Projeto de Lei quer proibir a Educação Domiciliar no Brasil

O Projeto de Lei 3159/2019, de autoria da deputada federal Natália Bonavides (PT/RN), propõe acréscimo do artigo 6 na Lei de Diretrizes e Bases da Educação, especificando que a educação domiciliar não substituirá a frequência escolar. 

A proposta entende que a ideia de Educação Domiciliar vai contra a igualdade de condições ao acesso escolar. Diz um trecho do projeto:

“Ao anular o direito de crianças e adolescentes à educação escolar em benefício do direito dos pais ou responsáveis legais de escolherem o tipo de instrução que será ministrada a seus filhos, a educação domiciliar agride o princípio da igualdade de condições para o acesso e permanência na escola, bem como a liberdade de aprender e o pluralismo de ideias e de concepções pedagógicas”.

Famílias temem perder liberdade sobre seus filhos

A educação domiciliar foi apreciada pelo Supremo Tribunal Federal, em setembro de 2018, quando julgou o Recurso Extraordinário nº 888.815 contra decisão do Tribunal de Justiça do Estado do Rio Grande do Sul, que negou o pleito de uma criança de 11 anos, representada por seus pais, de ser educada em regime domiciliar.

Na ocasião, STF decidiu que a questão exigiria uma lei específica para regulamentar a avaliação do aprendizado dos alunos, além de expressar preocupação com questões como socialização das crianças. Para resolver a questão, o governo encaminhou um projeto de lei que alterava a Lei nº 8.069, de 13 de julho de 1990, que dispõe sobre o Estatuto da Criança e do Adolescente e a Lei nº 9.394, de 20 de dezembro de 1996, que estabelece as diretrizes e bases da educação nacional.

Segundo dados da Associação Nacional de Educação Domiciliar (Aned), a estimativa é que, atualmente, 7,5 mil famílias brasileiras pratiquem a modalidade, atingindo cerca de 15 mil estudantes.

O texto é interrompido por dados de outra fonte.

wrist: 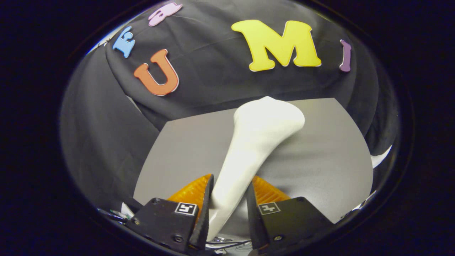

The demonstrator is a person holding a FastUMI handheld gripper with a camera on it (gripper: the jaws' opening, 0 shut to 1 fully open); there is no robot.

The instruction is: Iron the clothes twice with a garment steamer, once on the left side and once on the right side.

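White garment steamer [256, 142] pinched by its handle between the gripper [229, 199] jaws, head raised above the grey surface [320, 160], black cloth wall behind.

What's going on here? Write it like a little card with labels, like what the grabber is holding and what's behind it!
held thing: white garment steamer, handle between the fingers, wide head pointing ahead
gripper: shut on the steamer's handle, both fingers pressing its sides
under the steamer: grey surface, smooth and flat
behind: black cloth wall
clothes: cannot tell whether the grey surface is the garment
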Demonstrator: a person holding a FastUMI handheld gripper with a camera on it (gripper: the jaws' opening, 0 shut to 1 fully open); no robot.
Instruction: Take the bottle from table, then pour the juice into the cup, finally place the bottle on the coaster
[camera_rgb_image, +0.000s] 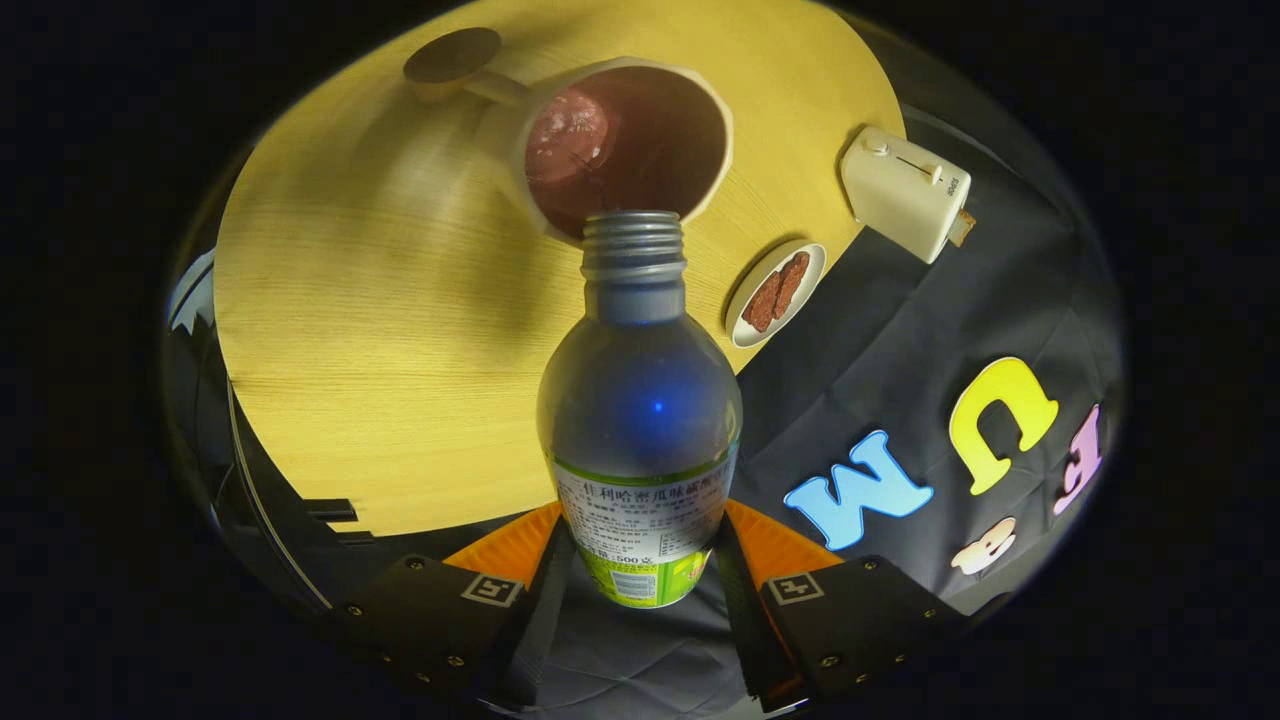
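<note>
My gripper (640, 560) clamps the uncapped bottle (640, 400), its mouth at the rim of the cup (625, 140) at twelve o'clock. Tilting unevenly could spill juice onto the table (380, 330).

The bottle (640, 400) hides the near rim of the cup (640, 130). The bottle's base is concealed between the hand-held gripper (640, 560) fingers. Label print is too small to resolve. The cup partly covers the coaster (452, 56).
</note>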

No Brasil, a principal motivação para a adesão ao ensino em casa é a qualidade das escolas. Problemas pedagógicos, sociais e patrulhamento ideológico estão entre as maiores preocupações das famílias. Em 2014, os Planos Nacionais de Educação foram motivo de polêmica nacional devido à inclusão dos termos da Ideologia de Gênero, motivo pelo qual foram rejeitados por ampla parcela da sociedade.

Hoje, 63 países permitem que os pais ensinem os filhos em casa e fora da escola. A principal referência da educação domiciliar são os EUA, que teve crescimento de 74% de 1999 a 2007, enquanto a matrícula em escolas cresceu apenas 6%.

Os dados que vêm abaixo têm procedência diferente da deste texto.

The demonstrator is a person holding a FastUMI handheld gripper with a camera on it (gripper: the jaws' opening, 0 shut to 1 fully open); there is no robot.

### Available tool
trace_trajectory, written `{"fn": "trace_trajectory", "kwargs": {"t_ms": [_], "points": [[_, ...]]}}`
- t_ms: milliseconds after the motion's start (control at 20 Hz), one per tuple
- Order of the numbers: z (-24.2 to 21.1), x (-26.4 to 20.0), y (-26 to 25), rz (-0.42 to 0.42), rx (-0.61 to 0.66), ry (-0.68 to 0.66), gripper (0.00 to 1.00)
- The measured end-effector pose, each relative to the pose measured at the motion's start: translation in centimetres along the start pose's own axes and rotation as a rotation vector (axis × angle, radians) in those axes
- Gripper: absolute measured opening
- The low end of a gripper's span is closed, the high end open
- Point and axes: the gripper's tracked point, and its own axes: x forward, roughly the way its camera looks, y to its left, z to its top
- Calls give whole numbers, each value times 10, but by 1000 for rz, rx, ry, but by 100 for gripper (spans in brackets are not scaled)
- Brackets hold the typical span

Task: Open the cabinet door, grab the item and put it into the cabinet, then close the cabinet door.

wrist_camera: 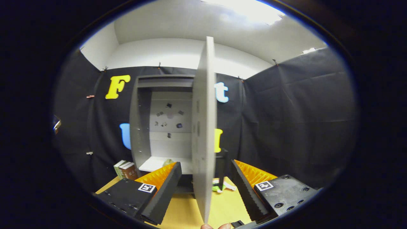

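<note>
A grey cabinet stands on the wooden table against the black cloth wall, its inside open to me. Its door is swung out toward me and I see it edge-on. My gripper is open, with the door's free edge standing between the two fingers, one finger on each side and neither pressing on it. A small green and white item lies on the table beyond the door, near the right finger. Something pale green rests on the cabinet's bottom shelf behind the left finger, partly hidden.
Two small books or boxes stand on the table left of the cabinet. A dark upright post rises behind the door. The yellow tabletop runs toward me. A fingertip shows at the lower edge.
</note>
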Motion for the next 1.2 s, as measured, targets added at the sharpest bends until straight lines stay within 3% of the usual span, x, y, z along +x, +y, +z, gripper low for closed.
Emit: {"fn": "trace_trajectory", "kwargs": {"t_ms": [150,350,550,850,1200], "points": [[-20,14,-50,-98,-5,22,97],[-51,53,-79,-141,-31,75,98],[-59,73,-70,-119,-31,90,98],[-61,66,-43,-91,-20,115,96],[-67,56,17,11,37,133,96]]}}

Os países que reúnem o número maior de famílias adeptas são: EUA, Canadá, África do Sul, Rússia, Reino Unido, Austrália e França.

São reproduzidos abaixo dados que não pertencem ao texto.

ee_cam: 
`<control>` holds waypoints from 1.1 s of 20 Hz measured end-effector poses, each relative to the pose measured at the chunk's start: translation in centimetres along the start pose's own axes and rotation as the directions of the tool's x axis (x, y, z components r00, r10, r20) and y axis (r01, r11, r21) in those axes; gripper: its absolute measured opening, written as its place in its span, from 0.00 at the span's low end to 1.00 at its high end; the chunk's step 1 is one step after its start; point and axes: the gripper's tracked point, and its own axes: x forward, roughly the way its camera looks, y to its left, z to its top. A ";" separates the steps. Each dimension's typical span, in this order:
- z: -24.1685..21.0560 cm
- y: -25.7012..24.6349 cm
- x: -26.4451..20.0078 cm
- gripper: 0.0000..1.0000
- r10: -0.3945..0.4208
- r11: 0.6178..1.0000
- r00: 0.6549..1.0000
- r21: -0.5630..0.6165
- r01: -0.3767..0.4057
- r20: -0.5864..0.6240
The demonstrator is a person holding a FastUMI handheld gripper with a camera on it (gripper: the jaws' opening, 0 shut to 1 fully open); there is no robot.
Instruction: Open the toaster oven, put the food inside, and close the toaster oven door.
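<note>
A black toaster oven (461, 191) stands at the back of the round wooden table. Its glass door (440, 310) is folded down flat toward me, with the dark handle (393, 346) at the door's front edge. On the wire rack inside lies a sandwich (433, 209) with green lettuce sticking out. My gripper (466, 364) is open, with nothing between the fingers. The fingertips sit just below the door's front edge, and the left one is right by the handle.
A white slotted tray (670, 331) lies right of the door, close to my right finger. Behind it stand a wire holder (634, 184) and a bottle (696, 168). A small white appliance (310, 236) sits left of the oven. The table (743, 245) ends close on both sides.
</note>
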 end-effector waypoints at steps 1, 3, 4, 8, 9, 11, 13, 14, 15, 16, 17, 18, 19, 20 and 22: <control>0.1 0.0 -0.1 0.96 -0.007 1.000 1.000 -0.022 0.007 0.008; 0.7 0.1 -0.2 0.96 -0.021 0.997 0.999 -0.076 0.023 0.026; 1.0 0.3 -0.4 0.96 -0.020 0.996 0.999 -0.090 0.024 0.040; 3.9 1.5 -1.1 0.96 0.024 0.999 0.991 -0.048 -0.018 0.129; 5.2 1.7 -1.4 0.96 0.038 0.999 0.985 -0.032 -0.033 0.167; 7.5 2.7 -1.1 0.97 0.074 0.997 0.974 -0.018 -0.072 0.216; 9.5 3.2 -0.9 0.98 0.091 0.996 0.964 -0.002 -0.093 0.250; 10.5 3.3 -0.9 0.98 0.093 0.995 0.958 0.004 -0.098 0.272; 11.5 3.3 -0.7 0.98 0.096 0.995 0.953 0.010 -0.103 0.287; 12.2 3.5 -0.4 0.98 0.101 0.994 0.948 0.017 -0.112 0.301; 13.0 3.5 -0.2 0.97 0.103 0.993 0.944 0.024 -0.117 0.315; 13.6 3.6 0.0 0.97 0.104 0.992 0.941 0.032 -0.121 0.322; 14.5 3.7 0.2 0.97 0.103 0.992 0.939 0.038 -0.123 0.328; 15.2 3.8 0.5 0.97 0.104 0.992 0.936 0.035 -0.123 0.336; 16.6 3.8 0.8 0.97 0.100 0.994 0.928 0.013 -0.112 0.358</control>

A prática do homeschooling está associada a países com maior liberdade individual e de famílias diante da autoridade estatal e de grandes grupos. A Finlândia, que tem o sistema educacional considerado um dos melhores do mundo, permite e adota o ensino domiciliar. Já países como Suécia e Alemanha, onde têm surgido cada vez mais mecanismos de controle social, a prática é rigorosamente proibida.

No início de 2019, a notícia de que uma família alemã teve os filhos apreendidos porque queria educar os filhos em casa, deixou famílias do mundo inteiro assustadas. Os pais recorreram ao Tribunal Europeu de Direitos Humanos que, no entanto, acabaram por concluir que a proibição do homeschooling não feria os direitos das famílias na Alemanha. O artigo escrito pelo advogado da família foi publicado no Brasil, no jornal Gazeta do Povo.